Some of the engineers at the MIT has now developed an Artificial Intelligence mechanism to see the invisible object in the dark.
According to the engineers of the MIT, the latest technology allows one to see the objects as tiny as just like the small perfections in a wine glass on a contact lens which areas of now different to make out even in a good light. Engineers used the “deep neural network” to train a computer to “associate certain inputs with specific outputs — in this case, dark, grainy images of transparent objects and the objects themselves.”
There are more than 10000 engineers who were trained on ‘transparent’ glass like etchings on the grainy photos which has been taken in the low light conditions.
“The images were taken in very low lighting conditions, with about one photon per pixel — far less light than a camera would register in a dark, sealed room. They then showed the computer a new grainy image, not included in the training data, and found that it learned to reconstruct the transparent object that the darkness had obscured,” said MIT in a blog post.

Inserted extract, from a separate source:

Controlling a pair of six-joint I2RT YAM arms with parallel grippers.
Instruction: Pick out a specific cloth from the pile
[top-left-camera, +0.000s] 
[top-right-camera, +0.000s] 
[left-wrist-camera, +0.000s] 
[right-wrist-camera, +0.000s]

“In the lab, if you blast biological cells with light, you burn them, and there is nothing left to image,” said George Barbastathis, professor of mechanical engineering at MIT. “When it comes to X-ray imaging, if you expose a patient to X-rays, you increase the danger they may get cancer. What we’re doing here is, you can get the same image quality, but with a lower exposure to the patient. And in biology, you can reduce the damage to biological specimens when you want to sample them.” ALSO READ: Google launches AI project in Thailand to screen for diabetic eye disease
At the core of the new AI mechanism is “deep dark learning”, according to some of the engineers the ‘deep neural network’ is much more dynamic than the traditional ones as it also includes some of the more detailed layers of the computation for output and input.